## WHAT IS BEING ASKED
Every line below that holds the word "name" must be listed.

## SUPPLIED DATA
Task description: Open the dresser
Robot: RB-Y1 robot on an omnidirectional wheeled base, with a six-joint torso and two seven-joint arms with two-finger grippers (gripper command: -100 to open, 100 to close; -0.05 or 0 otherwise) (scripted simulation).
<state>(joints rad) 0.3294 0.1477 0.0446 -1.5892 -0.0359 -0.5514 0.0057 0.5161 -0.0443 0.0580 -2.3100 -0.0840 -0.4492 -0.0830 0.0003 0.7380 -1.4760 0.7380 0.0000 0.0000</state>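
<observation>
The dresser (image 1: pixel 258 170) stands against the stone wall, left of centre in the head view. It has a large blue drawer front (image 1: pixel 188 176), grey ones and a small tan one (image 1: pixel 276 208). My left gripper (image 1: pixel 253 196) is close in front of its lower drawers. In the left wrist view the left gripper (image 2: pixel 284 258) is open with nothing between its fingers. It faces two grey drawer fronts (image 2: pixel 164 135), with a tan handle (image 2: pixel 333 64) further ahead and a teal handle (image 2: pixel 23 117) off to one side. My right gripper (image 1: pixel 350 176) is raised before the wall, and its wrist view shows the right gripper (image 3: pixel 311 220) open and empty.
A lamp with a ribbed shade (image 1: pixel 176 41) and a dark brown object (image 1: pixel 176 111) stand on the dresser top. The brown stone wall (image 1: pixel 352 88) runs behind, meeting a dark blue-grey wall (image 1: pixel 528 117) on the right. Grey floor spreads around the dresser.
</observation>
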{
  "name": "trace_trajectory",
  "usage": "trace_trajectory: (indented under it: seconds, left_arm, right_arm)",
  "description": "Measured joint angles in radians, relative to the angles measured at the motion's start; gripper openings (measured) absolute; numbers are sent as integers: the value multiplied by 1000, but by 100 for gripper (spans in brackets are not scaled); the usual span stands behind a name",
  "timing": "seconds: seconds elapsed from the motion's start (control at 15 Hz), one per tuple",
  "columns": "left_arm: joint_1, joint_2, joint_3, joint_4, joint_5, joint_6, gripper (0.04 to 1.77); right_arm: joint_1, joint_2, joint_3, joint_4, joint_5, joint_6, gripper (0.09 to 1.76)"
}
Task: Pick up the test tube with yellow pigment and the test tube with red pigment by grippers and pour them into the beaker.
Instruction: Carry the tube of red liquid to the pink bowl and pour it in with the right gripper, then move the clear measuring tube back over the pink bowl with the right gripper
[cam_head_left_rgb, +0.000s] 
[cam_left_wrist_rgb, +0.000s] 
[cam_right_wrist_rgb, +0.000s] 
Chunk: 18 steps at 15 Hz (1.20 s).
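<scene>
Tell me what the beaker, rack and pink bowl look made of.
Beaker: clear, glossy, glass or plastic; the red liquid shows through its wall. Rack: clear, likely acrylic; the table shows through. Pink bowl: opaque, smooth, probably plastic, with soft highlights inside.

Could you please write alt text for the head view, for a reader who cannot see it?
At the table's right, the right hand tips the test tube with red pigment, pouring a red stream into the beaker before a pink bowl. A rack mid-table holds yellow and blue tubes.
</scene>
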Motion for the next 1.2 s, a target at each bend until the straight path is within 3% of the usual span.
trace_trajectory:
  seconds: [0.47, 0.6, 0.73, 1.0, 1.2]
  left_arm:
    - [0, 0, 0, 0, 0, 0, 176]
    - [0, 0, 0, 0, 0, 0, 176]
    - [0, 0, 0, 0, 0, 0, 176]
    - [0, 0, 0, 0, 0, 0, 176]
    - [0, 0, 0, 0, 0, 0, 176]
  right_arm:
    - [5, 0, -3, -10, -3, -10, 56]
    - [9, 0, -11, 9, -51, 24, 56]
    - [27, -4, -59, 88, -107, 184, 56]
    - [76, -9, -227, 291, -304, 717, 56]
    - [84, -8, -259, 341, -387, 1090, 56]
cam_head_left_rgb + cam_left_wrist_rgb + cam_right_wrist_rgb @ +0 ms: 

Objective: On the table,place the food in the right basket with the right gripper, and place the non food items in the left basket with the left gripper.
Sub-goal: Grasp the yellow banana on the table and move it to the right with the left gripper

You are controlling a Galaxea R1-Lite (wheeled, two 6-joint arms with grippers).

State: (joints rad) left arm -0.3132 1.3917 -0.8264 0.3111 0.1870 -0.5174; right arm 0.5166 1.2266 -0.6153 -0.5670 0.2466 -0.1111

## WRITTEN SOLUTION
  "name": "trace_trajectory",
  "description": "Measured joint angles in radians, relative to the angles measured at the motion's start; gripper openings (measured) absolute; numbers are sent as integers: the value multiplied by 1000, but by 100 for gripper (spans in brackets are not scaled); the usual span stands behind a name",

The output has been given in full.